Freedom is a matter of fighting, of struggle, not of choosing.” — Alenka Zupančič, 20192.

 

To posit ‘streams’ in the sense offered by the biennale is not only to infer a continuity of time and space within which this flow can occur but to also suggest a space-time within which breaks, overlaps, ruptures, and transmutations may happen — encapsulating the montage of ideas that characterize the quality of our individual thought processes. In this context dualities such as psychic and secular time, cognition and sensation, artist and spectator, among others are not merely external to each other but bound together preserving the creation of new possibilities through plastic relations, not excluding antagonisms. The theme for this biennale compels one to take seriously the things that exist in what is generally considered to be the ordinary, the banal, or in the fleeting multiplicity of possibilities. What conditions this approach is the location of the very gesture of capturing, manipulating  and rendering reality as such, first as a political act of thought. Bonaventure Soh Bejeng Ndikung, the artistic director, entreats us to consider this phenomenon in both its private and shared tendencies in terms of still, moving and aural images at this moment in the history of the Bamako Rencontres.

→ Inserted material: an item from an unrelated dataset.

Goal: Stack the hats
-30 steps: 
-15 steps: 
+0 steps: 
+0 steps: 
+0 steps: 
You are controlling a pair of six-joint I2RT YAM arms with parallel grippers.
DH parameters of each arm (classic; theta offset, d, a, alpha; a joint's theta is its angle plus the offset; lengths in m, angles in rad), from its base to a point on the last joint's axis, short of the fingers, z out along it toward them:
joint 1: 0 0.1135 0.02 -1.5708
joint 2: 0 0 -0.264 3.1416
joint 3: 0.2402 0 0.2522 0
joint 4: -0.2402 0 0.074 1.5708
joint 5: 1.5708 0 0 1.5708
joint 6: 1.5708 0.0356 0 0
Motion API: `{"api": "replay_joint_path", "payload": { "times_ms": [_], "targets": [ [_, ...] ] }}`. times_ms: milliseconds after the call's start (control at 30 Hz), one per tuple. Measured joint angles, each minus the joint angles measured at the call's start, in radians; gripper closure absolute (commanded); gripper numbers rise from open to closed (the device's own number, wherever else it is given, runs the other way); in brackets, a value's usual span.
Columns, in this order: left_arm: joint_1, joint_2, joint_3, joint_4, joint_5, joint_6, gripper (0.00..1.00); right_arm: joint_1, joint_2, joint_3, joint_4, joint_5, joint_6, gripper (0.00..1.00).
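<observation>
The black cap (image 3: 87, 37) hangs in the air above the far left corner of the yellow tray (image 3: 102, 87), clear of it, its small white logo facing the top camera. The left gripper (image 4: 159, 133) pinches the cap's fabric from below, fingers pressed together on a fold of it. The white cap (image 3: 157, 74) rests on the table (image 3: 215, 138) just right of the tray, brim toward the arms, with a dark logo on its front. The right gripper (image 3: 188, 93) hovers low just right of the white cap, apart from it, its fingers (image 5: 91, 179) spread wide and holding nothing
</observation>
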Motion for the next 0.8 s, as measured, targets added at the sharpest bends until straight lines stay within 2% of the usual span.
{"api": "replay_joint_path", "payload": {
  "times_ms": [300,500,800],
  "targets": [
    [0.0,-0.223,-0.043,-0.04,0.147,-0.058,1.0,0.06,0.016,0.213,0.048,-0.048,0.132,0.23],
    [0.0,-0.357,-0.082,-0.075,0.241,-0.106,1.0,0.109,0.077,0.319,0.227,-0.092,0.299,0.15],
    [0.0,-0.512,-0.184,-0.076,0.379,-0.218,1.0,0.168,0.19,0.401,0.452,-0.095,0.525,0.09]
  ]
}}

The curatorial directive to spotlight photography collectives also comes to terms with this necessary relationship between “irreducible pluralism”3 on the one hand and extra-subjectivity on the other (as much as it complements the subtitle of the biennale, A Concatenation of Dividuals). For Ndikung this means “the possibility [sic] of arguing for the fact that in society we are not individuals, but rather the Deleuzian notion of dividuals… which is to say we are divisible entities that together make up a larger collective as opposed to the idea of the individual which means indivisible, or the tiniest unit of society” [my emphasis]. Granting the ethical position in the statement —that through such times of environmental, economic, cultural, biogenetic et al. catastrophes, solipsism must be jettisoned in search of new possibilities of mobilising across ethnic, class and personal differences for the restitution of public commons— we can also add that the network, or the need for collectivist approaches, is not automatically emancipatory. 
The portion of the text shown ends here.